In a market update, the US-based freight forwarder said headline capacity levels appear relatively stable, but the amount of space actually available to shippers is lower than those schedules suggest.
The issue is particularly visible on services bound for Europe, where operations are being heavily affected by Middle East airspace closures linked to the US-Iran conflict.
According to CH Robinson, longer routings, fuel-saving measures and selective flight cancellations, particularly on lower-yield lanes, are reducing payload and aircraft utilisation. This is especially affecting Europe-bound flows from Asia.
As a result, the company said effective capacity may be tighter than schedules imply, particularly for spot shipments, and that the risk of rolled cargo or delayed uplift may rise if these constraints continue.
Data from Rotate shows overall air cargo capacity is down by around 3% year on year. The decline is mainly due to capacity reductions of around 20% to 25% on services to and from the Middle East, although direct Asia-Europe capacity has increased by around 30%.
CH Robinson added that spillover cargo from the end of March put additional pressure on capacity at the start of April.

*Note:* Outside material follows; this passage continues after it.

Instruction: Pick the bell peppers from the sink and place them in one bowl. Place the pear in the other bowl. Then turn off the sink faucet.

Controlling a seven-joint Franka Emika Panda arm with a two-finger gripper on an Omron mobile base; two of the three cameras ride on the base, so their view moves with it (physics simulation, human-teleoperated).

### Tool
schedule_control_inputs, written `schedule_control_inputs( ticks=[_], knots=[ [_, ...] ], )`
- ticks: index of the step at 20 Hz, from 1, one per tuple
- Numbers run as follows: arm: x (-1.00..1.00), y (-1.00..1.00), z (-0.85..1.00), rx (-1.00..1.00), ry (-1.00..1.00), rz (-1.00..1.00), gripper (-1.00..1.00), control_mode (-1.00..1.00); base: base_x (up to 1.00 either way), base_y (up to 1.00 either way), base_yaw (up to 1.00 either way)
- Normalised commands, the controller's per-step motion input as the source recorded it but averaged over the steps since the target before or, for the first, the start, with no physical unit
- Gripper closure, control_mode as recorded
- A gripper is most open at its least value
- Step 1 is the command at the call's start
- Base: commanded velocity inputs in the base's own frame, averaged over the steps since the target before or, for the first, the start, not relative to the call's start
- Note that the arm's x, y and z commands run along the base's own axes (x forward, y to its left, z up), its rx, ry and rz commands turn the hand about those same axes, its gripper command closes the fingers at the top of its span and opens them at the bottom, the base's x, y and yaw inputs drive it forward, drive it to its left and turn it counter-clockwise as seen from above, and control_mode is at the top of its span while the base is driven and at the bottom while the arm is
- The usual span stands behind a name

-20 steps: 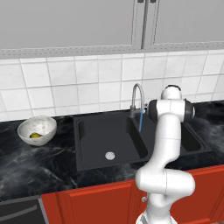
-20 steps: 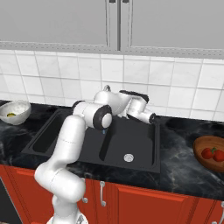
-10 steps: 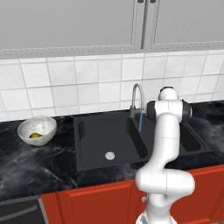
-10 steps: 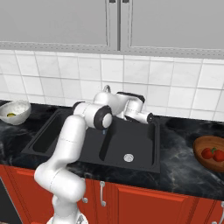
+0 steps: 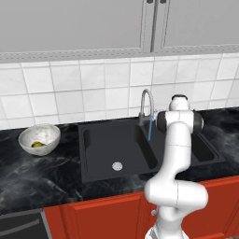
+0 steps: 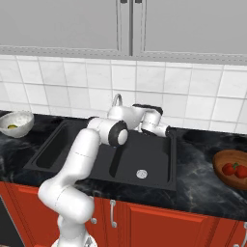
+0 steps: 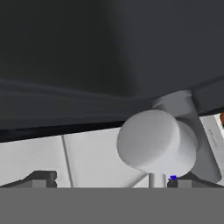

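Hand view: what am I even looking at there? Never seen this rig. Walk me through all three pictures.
It is a rendered kitchen with one white robot arm on a driving base. Two pictures come from cameras on that base, behind the arm to its left and right. The third camera sits on the hand and looks along the gripper, whose dark finger tips stand wide apart with nothing between them. The grey rounded knob close in front looks like part of the sink faucet, though I cannot be sure.

In the base views, water runs into the black sink. On the counter, a white bowl holds the yellow pear; a wooden bowl holds the red bell peppers.
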Motion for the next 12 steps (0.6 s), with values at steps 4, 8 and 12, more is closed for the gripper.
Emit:
schedule_control_inputs(
  ticks=[4,8,12],
  knots=[
    [0.49,0.57,0.0,0.15,-0.2,0.21,-1.0,-1.0,0.0,0.0,0.0],
    [0.32,0.85,0.06,0.05,-0.13,0.2,-1.0,-1.0,0.0,0.0,0.0],
    [0.25,1.0,0.46,-0.21,0.08,0.05,-1.0,-1.0,0.0,0.0,0.0]
  ],
)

It reported cargo backlogs across Asia-origin markets, which have tightened near-term space availability.
The company said demand is not broadly elevated, but shipment timing is creating localised pressure on certain corridors. As a result, lead times on some lanes could stretch into the five- to seven-day range, particularly during the first half of the month.
While some easing may follow once backlogs clear, the forwarder said near-term planning is likely to require added flexibility.
It also pointed to increasingly uneven demand as shippers respond in different ways to geopolitical instability. Some manufacturers are frontloading shipments to stay ahead of higher fuel-related production and transport costs, while others are cutting output in anticipation of weaker demand.
That divergence, CH Robinson said, is making demand patterns across Asia-Europe and transpacific lanes less predictable, even if overall volumes remain relatively stable.
The company added that the rate increases currently being seen in the airfreight market appear to be driven more by higher fuel costs and operational inefficiencies than by stronger demand. It noted that WorldACD figures show demand actually fell by around 4% year on year in March.
CH Robinson said Asia-Europe rates may continue to rise in the short term, but much will depend on fuel prices and route developments. Without a true demand surge, it added, rate stability will largely depend on whether current cost pressures persist, with shippers likely to continue facing elevated all-in pricing as fuel surcharges adjust.